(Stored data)
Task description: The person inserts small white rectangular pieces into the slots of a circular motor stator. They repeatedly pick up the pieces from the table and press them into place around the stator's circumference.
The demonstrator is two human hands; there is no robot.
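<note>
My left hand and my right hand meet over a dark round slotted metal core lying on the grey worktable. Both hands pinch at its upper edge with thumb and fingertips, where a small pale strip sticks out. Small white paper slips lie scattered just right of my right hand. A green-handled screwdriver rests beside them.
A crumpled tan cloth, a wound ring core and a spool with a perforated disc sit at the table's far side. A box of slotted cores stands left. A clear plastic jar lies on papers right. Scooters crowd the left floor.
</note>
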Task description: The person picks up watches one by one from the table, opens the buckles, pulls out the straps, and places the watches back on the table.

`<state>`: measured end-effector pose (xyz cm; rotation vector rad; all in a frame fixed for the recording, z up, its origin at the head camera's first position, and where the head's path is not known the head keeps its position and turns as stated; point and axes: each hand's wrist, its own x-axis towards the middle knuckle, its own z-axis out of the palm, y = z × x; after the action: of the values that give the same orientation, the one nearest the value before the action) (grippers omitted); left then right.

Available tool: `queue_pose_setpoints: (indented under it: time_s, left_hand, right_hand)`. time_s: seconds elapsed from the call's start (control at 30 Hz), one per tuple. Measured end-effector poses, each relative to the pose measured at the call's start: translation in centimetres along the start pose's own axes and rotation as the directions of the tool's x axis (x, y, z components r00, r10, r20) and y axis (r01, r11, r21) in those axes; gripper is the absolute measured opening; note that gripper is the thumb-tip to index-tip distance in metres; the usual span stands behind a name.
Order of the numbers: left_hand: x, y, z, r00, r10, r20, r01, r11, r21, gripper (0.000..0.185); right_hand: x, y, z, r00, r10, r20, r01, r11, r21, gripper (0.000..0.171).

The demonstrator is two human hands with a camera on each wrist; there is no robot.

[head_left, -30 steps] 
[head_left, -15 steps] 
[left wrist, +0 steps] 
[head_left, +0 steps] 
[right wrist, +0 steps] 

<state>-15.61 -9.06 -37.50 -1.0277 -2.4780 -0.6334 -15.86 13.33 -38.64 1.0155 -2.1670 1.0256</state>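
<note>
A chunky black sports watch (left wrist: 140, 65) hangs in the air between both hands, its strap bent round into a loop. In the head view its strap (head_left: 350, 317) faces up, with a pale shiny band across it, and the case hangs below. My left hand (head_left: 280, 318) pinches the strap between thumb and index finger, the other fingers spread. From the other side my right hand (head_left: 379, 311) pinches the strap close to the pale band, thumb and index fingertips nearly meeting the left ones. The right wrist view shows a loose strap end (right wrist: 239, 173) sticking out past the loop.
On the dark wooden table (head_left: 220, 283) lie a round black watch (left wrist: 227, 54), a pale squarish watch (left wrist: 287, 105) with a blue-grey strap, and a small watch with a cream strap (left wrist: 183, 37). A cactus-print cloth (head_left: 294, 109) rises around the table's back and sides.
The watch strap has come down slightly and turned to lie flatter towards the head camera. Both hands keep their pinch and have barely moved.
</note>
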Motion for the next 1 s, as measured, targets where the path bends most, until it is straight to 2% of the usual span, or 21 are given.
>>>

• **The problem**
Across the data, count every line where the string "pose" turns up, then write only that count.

• **Task answer**
2